The Family and the Zombie (2021)
Karrabing Film Collective
The Family (A Zombie Movie) opens in a seemingly idyllic landscape where the future ancestors of Karrabing are digging yams as their children play games in the bush. Then a monstrous form slowly from behind a log, its skin crusted with an oozing white substance, extending a clawed arm toward the children. Alternating between contemporary time in which Karrabing members struggle to maintain their physical, ethical and ceremonial connections to their remote ancestral lands and a future populated by ancestral beings living in the aftermath of toxic capitalism and white zombies, The Family mixes comedy, tragedy and realism to reflect on the practices of the present and their impact on worlds to come.
Adam Khalil is an artist and filmmaker from the Ojibway tribe; and Bayley Sweitzer is a filmmaker from Southern Vermont. Khalil and Sweitzer’s acclaimed debut feature film, Empty Metal (2018), is a science-fiction political thriller set against a backdrop of racialised police brutality and mass surveillance, delving into anti-colonial politics by weaving together indigenous histories and speculative imagination with a subcultural sensibility. Recent screenings include the Museum of Modern Art (2016), Anthology Film Archives (2019), and eflux (2018) in New York; the Walker Arts Center, Minneapolis (2019); LACMA, Los Angeles (2019) and Tate Modern, London (2019).
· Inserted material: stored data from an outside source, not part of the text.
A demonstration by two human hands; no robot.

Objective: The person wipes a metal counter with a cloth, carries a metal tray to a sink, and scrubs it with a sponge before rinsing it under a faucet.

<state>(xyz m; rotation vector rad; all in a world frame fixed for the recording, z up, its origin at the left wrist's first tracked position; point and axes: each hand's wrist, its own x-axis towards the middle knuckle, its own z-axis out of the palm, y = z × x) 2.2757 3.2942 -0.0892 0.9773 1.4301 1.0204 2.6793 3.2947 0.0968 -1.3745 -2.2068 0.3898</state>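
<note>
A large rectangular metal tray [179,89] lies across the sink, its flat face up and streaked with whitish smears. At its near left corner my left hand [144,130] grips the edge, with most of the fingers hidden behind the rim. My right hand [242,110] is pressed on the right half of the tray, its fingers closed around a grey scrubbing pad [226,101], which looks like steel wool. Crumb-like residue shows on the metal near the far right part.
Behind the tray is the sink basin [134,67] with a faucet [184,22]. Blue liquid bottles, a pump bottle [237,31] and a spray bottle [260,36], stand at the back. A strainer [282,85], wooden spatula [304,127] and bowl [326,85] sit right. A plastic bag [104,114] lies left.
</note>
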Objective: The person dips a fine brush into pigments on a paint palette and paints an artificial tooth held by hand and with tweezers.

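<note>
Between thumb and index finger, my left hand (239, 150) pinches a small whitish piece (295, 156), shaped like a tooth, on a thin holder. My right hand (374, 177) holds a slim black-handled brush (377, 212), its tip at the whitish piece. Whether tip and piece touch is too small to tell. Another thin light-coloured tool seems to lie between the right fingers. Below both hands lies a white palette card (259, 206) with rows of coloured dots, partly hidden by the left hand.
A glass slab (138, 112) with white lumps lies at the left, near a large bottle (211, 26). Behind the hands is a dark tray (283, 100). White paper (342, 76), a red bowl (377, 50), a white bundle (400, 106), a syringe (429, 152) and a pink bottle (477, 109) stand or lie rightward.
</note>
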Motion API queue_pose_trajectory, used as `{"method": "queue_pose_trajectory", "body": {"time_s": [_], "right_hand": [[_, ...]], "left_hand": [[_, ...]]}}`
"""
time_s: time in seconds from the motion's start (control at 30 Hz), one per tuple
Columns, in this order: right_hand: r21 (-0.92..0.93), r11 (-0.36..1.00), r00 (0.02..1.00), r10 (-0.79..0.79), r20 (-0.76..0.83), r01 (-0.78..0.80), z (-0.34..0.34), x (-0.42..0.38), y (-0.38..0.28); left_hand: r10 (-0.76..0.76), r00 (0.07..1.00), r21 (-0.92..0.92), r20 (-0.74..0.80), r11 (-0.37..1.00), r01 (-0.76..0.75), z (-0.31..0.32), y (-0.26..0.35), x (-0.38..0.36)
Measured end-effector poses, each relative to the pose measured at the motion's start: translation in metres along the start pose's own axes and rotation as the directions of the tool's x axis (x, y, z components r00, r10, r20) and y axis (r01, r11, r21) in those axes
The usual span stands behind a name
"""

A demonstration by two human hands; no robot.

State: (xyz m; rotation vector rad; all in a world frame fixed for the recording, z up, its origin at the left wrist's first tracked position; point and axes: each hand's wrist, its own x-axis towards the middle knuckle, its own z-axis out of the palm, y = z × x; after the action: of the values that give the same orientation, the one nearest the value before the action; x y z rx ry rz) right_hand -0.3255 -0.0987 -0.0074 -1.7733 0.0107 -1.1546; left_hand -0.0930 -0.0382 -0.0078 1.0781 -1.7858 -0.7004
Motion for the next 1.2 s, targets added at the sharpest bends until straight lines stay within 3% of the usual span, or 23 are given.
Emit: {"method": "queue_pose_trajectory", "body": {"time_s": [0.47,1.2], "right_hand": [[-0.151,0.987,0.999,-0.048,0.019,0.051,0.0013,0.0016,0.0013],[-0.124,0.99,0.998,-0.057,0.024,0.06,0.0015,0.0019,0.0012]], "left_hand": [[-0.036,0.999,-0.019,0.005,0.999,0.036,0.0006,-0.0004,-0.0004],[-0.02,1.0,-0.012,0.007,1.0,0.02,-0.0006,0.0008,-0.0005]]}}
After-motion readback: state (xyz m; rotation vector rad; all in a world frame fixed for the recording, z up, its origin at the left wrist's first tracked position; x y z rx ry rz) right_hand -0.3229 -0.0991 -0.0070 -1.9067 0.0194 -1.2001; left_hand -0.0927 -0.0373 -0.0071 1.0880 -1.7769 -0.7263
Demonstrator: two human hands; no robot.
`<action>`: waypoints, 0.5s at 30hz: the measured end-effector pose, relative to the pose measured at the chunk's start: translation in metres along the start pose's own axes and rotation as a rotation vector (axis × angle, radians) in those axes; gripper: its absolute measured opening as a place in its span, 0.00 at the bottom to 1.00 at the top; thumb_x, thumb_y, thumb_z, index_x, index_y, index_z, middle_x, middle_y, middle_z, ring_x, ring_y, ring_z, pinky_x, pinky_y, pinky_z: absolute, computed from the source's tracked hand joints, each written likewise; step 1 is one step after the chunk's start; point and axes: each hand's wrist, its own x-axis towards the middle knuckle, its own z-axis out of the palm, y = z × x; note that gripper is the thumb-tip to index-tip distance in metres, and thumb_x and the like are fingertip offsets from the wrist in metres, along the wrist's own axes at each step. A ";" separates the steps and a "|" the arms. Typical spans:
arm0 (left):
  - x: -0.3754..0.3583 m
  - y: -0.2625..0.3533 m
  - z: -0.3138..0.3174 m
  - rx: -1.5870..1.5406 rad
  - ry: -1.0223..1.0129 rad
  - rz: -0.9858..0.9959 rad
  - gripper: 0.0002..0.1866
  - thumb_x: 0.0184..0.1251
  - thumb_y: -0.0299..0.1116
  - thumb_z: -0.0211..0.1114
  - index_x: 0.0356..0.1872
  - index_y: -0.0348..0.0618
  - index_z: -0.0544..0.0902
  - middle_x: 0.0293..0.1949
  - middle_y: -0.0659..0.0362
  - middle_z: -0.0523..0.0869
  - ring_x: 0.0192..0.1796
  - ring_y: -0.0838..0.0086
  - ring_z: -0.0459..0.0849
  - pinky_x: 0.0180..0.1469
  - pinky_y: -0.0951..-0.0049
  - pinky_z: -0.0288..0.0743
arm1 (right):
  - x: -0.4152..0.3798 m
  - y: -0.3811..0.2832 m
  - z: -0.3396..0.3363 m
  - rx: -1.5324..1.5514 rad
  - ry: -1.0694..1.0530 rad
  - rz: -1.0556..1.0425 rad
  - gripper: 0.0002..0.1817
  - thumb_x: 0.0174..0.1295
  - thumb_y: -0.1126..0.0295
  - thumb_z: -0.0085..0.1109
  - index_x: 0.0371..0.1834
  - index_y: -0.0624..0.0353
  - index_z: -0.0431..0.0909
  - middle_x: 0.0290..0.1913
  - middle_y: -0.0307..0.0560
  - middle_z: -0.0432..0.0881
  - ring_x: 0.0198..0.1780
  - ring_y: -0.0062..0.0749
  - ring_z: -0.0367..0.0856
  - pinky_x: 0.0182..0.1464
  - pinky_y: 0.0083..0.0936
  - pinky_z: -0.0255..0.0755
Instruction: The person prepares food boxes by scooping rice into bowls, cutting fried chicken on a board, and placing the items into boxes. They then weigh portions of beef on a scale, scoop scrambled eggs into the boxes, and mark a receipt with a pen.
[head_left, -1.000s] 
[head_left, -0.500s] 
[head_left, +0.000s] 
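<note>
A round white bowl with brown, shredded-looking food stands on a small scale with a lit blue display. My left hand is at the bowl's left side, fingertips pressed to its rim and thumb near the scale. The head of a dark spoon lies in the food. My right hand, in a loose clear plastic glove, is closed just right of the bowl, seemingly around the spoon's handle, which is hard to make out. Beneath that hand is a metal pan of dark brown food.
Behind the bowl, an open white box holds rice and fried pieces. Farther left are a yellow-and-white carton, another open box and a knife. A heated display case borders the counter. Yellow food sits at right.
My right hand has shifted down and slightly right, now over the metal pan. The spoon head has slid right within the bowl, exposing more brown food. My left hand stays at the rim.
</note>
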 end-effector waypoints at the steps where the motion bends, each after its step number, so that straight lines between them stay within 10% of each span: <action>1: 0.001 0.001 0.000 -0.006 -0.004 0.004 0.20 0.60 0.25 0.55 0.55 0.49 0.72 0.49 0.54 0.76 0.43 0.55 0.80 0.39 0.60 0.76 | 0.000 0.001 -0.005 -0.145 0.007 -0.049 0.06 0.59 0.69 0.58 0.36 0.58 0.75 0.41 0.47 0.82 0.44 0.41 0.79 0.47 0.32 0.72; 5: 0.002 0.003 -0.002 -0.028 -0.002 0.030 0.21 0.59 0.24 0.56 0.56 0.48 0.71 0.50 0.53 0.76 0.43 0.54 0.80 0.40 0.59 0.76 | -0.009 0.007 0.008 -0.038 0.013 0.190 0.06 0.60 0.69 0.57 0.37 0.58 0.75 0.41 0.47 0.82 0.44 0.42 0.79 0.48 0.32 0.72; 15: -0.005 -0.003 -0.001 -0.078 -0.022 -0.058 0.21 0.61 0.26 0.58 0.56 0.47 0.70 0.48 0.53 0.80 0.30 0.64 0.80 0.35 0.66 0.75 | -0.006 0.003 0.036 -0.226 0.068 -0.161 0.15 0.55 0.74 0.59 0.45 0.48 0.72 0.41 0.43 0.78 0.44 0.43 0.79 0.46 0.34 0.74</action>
Their works have also featured at the Whitney Biennial, Toronto Biennial (both 2019) and Sundance Film Festival (2018).
Oba is a multi-disciplinary artist, chef and actor born in Port-of-Spain, Trinidad. His paintings, sculptures and t-shirts have been featured at Motel Gallery and Rumplestiltskin, Brooklyn. He was lead singer of the avant-noise supergroup Dead Companionship from 2016-2018. He starred as King Alpha in Adam Khalil and Bayley Sweitzer’s 2018 film Empty Metal. Oba’s world-class corn soup has been slurped at the legendary Club Temptation in Flatbush, as well as fine establishments across the world.
Riar Rizaldi works as an artist and filmmaker. He works predominantly with the medium of moving images and sound, both in the black-box of cinema settings as well spatial presentation as installation. His artistic practice focuses mostly on the relationship between capital and technology, labour and nature, worldviews, genre cinema, and the possibility of theoretical fiction. His works have been shown at various international film festivals (including Locarno, IFFR, FID Marseille, Viennale, BFI London, Cinema du Reel, Vancouver, etc) as well as Centre Pompidou Paris, NTT InterCommunication Center Tokyo, Taipei Biennial, Istanbul Biennial, Venice Architecture Biennale, Biennale Jogja, National Gallery of Indonesia, and other venues and institutions. In addition, solo exhibitions and focus program of his works had been held at Batalha Centro de Cinema, Porto and Centre de la photographie Genève amongst others.
Karrabing Film Collective (est. 2012, Australia) is a grassroots Indigenous media group consisting of over thirty members. They approach filmmaking as a mode of self-organisation and a means of investigating contemporary social conditions of inequality. Screenings and publications allow the Karrabing to develop a local artistic language and allow audiences to understand new forms of collective Indigenous agency. Their films represent their lives, create bonds with their land and intervene in global images of Indigeneity. Their films and installations have been exhibited at MoMA-PS1, New York; Secession, Vienna; Haus der Kunst Munich, Contour Biennale, Mechelen, Belgium; Berlinale Forum Expanded; Hallucinations, Athens at documenta 14; Sydney Biennale; vdrome.org; e-flux supercommunity at the Venice Biennale; Doc’s Kingdom, Lisbon; and Wexner Center for the Arts, Columbus, Ohio, among others. They are the recipients of the Visible Award (2015), Eye Film Prize, Eye Filmmuseum (2022) amongst others.